Respiratory muscles respond to training stimuli in a similar fashion to other skeletal muscles, so when their fibers are overloaded, both the ratio of Type I and the size of Type II fibers are increased [19]. Previous studies that investigated the effects of inspiratory muscle training in individuals with PD, showed increases in MIP, ranging from -1.28cmH₂O [14] to -16cmH₂O [16]. In addition, increases in MEP from 15.5cmH₂O [16] to 27.97cmH₂O [15] was observed when expiratory muscle training was performed. In a study that have investigated the effect of high-intensity respiratory muscle training in individuals after stroke, an improvement in MIP of -43cmH₂O and MEP of 51cmH₂O was found, that is, approximately a double [20]. Similar results were observed in other populations when training of higher intensities were applied, such as heart failure and chronic obstructive pulmonary disease [21, 22]. In addition, the benefits of respiratory muscle training on other functional outcomes (perception of dyspnea, fatigue, and exercise capacity) seem to be obtained when a high training volume (load, duration, and frequency) is applied [21, 22]. However, the effects of respiratory muscle training of higher intensities (load, intensity, and volume) still need to be investigated in individuals with PD.

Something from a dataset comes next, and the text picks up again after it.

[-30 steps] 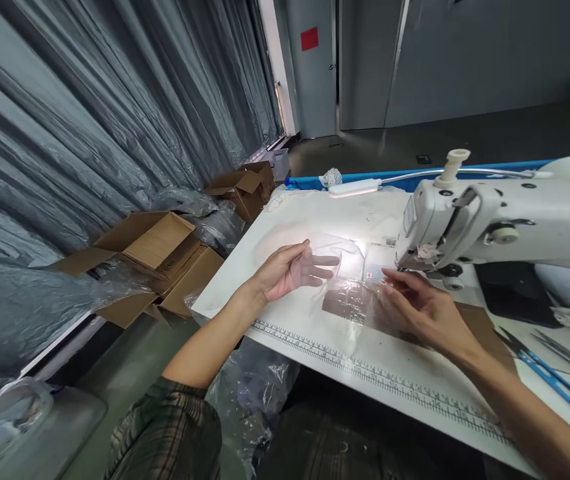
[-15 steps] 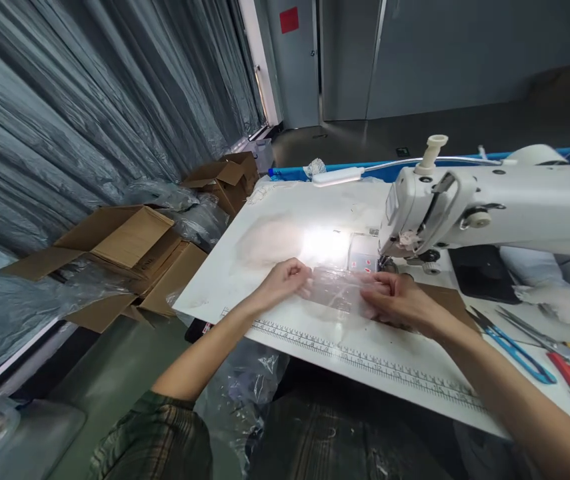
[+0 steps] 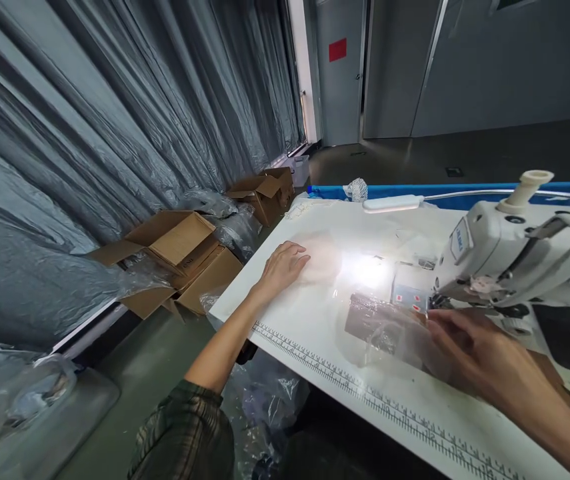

Finally, respiratory muscle training is task-specific, so the increase in inspiratory and expiratory pressure depends on training the inspiratory and expiratory muscles, respectively. Combined inspiratory and expiratory muscle training seems to be more effective, since with elevated breathing, both muscle groups are increasingly recruited [23]. In addition, initiation of a cough usually results in a large inspiration followed by expulsive events, in which the expiratory muscles contract. Therefore, so for an effective cough, the coordination between inspiratory and expiratory muscles is necessary [4]. Therefore, it is important to investigate the effects of including both types of exercises to obtain the full benefits of training [12]. In addition, performing combined inspiratory and expiratory muscle training using a single equipment is cheaper and feasible, takes less time and is easy to use. To the best of our knowledge, no study has investigated the effects of combined inspiratory and expiratory muscle training.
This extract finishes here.